Search the data below for "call"; list each line that holds it.

[PROVIDED MATERIAL]

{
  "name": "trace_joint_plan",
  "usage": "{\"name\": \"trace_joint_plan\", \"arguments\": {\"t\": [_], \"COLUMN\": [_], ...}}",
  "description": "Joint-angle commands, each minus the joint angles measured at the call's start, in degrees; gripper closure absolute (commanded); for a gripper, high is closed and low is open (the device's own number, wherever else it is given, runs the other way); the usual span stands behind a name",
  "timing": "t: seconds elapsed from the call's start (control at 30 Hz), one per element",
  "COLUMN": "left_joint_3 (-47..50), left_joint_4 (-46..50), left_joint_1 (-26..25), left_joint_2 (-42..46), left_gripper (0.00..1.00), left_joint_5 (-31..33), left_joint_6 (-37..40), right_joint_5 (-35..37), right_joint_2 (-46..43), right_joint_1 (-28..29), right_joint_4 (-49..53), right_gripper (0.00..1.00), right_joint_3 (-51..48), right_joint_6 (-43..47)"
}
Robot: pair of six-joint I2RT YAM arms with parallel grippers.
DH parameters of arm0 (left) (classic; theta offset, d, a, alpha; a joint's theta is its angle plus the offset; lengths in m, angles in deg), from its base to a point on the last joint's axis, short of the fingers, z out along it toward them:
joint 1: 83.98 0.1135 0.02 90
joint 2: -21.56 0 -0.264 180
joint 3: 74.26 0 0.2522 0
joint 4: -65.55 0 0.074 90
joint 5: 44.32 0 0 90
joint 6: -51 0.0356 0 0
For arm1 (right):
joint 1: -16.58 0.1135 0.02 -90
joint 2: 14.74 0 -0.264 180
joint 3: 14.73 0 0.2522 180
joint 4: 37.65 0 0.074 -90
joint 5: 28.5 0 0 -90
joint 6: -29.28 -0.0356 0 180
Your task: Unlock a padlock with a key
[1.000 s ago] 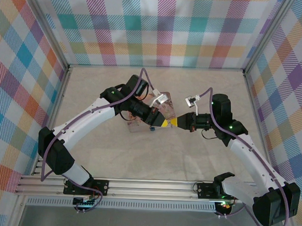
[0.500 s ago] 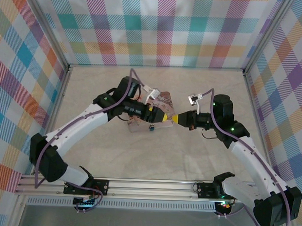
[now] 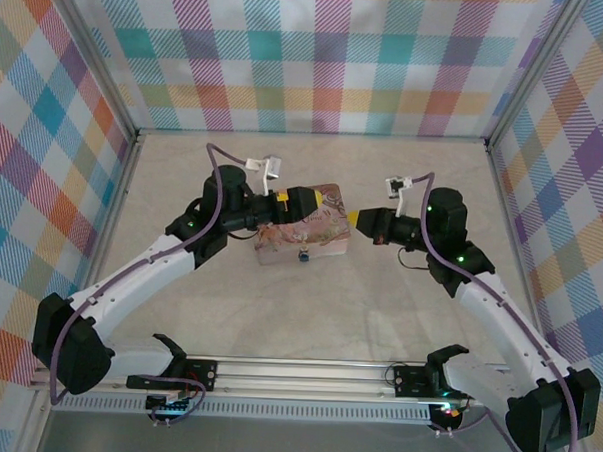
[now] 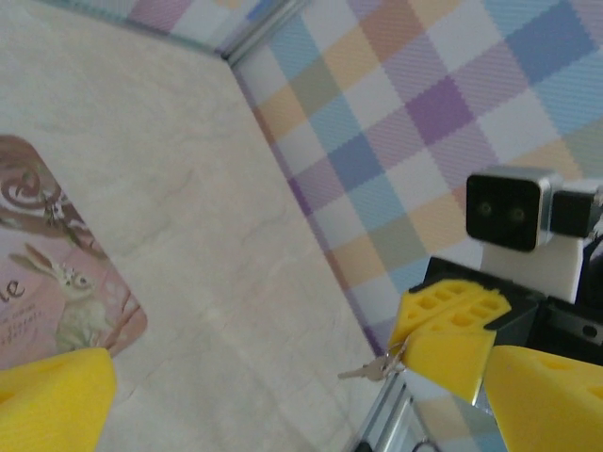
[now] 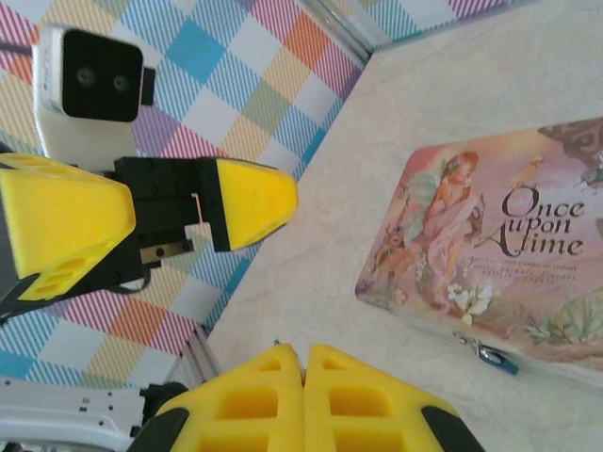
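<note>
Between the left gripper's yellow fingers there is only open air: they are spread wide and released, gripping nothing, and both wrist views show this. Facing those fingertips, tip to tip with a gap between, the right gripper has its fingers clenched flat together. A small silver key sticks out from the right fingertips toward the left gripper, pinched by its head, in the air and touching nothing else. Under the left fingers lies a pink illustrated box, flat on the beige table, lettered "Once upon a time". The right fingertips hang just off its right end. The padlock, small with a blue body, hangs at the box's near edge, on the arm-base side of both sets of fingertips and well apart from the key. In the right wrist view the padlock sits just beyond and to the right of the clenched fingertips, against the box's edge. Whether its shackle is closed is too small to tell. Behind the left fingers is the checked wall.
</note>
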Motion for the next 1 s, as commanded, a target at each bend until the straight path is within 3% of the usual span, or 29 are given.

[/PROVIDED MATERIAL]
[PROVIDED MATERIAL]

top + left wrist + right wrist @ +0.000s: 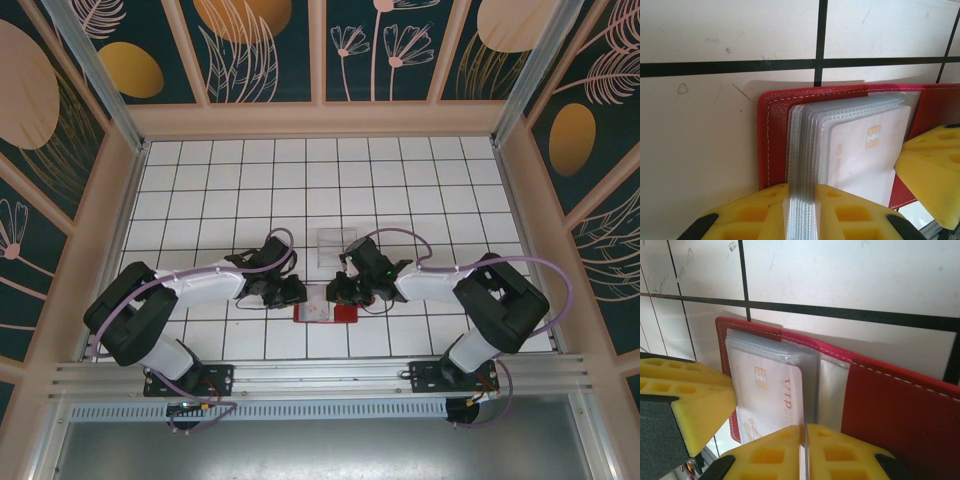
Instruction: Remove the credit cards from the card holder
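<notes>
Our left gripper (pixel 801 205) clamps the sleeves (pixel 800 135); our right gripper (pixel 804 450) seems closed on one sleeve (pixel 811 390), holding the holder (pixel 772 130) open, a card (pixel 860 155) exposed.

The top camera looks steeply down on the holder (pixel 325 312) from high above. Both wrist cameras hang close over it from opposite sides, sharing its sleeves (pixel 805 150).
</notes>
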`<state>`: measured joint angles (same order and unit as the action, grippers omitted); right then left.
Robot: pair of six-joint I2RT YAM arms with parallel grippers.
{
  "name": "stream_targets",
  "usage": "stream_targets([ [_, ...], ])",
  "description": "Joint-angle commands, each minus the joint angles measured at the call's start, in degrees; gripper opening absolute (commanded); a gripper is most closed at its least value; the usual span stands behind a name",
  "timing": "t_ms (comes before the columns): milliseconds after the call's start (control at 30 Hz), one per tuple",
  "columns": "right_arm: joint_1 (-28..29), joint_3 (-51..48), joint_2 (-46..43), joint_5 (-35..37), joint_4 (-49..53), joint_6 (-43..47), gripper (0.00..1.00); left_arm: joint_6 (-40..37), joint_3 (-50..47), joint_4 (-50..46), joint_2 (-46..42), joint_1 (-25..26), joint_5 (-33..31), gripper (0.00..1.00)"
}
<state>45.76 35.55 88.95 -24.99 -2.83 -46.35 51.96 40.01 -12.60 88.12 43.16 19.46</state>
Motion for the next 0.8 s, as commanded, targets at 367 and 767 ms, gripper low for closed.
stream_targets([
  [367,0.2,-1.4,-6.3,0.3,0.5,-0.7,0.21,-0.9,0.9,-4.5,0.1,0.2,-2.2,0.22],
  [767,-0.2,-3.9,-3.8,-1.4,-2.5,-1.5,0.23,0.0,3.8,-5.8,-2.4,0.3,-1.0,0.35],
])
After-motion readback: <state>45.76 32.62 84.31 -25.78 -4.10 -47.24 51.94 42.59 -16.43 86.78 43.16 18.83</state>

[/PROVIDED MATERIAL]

*RESPONSE BELOW*.
  "description": "Joint-angle commands, each minus the joint angles measured at the call's start, in degrees; gripper closure absolute (commanded); for a gripper, high is closed and low is open (the device's own number, wherever else it is given, runs the other way); the usual span stands behind a name",
  "timing": "t: seconds elapsed from the call's start (control at 30 Hz), one per element",
  "description": "Joint-angle commands, each minus the joint angles measured at the call's start, in degrees; gripper opening absolute (commanded); a gripper is most closed at its least value; the usual span stands behind a name",
  "timing": "t_ms (comes before the columns): milliseconds after the call's start (control at 30 Hz), one per tuple",

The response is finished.